**What is expected**
Using the listing below, work out how many lines contain the word "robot", and respond with that number alone.

**Provided records**

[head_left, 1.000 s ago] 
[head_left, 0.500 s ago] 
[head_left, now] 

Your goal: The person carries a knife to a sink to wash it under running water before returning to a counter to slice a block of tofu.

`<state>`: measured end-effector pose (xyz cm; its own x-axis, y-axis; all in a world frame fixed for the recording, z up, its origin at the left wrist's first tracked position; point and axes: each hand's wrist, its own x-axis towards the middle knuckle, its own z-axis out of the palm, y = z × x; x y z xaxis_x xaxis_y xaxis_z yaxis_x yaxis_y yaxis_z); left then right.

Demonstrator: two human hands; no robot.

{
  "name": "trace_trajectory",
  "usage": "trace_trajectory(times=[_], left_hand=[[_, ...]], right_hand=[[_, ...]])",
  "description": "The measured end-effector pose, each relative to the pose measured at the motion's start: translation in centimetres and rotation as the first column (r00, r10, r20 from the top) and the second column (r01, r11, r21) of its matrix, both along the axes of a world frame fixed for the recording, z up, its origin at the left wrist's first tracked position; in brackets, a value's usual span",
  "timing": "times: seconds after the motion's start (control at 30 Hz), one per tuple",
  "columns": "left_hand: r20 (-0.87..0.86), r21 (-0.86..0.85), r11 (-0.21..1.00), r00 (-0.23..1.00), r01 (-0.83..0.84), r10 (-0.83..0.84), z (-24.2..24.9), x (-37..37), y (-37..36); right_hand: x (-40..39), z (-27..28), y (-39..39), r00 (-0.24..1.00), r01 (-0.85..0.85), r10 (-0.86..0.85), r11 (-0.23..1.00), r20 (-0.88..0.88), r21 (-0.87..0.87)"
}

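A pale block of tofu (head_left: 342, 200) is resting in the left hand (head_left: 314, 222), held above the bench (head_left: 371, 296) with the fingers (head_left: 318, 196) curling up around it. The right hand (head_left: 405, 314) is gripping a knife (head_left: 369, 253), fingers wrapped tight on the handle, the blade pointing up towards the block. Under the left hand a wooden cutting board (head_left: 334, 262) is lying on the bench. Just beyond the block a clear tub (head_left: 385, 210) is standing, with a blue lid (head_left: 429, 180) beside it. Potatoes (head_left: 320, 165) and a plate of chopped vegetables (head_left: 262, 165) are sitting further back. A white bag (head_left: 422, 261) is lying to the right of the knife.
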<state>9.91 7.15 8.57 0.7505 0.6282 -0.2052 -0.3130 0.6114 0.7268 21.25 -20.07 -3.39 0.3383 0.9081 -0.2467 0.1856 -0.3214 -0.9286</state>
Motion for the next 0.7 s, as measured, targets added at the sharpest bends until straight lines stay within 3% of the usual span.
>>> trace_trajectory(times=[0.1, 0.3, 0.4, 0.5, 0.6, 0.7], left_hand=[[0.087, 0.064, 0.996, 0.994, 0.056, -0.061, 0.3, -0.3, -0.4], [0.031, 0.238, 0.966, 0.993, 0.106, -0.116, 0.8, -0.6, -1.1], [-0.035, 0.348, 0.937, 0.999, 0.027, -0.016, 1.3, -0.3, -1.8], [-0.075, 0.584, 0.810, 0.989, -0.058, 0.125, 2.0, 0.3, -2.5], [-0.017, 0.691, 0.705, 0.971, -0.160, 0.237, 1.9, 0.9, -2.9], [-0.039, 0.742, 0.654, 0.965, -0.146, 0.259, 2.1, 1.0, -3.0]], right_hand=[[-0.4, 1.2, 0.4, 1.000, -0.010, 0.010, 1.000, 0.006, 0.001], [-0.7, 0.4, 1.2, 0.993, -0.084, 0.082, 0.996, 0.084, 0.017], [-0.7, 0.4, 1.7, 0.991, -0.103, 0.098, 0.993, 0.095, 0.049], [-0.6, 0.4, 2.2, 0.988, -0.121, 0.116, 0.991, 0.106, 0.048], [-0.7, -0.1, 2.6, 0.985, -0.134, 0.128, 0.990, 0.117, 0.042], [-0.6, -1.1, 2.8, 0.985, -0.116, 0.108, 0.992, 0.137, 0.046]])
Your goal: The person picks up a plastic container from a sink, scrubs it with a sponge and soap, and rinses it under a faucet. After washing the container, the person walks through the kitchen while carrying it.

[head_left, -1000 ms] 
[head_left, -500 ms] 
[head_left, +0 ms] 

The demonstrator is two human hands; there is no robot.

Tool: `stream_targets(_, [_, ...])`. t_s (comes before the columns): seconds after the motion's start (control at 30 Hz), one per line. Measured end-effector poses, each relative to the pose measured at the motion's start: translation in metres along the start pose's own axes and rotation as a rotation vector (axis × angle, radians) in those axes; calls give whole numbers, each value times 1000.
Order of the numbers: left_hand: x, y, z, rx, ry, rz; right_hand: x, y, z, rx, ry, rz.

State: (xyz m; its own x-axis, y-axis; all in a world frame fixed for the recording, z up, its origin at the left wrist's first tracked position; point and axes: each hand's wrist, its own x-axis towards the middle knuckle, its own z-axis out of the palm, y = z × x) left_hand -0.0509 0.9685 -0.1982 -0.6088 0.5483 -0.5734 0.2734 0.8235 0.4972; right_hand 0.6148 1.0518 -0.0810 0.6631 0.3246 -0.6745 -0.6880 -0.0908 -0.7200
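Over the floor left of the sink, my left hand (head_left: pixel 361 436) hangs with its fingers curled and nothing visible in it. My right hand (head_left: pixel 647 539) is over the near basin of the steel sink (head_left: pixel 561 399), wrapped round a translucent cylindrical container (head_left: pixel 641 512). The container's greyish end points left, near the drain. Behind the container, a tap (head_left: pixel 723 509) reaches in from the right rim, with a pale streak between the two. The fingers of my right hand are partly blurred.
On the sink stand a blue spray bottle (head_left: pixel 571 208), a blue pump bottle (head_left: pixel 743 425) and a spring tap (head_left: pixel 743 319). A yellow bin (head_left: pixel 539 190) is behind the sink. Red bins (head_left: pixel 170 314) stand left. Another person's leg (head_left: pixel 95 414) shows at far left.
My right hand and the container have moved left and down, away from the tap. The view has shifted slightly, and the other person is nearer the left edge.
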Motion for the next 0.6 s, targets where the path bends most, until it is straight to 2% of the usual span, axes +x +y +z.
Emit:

**Solution to the exercise**
2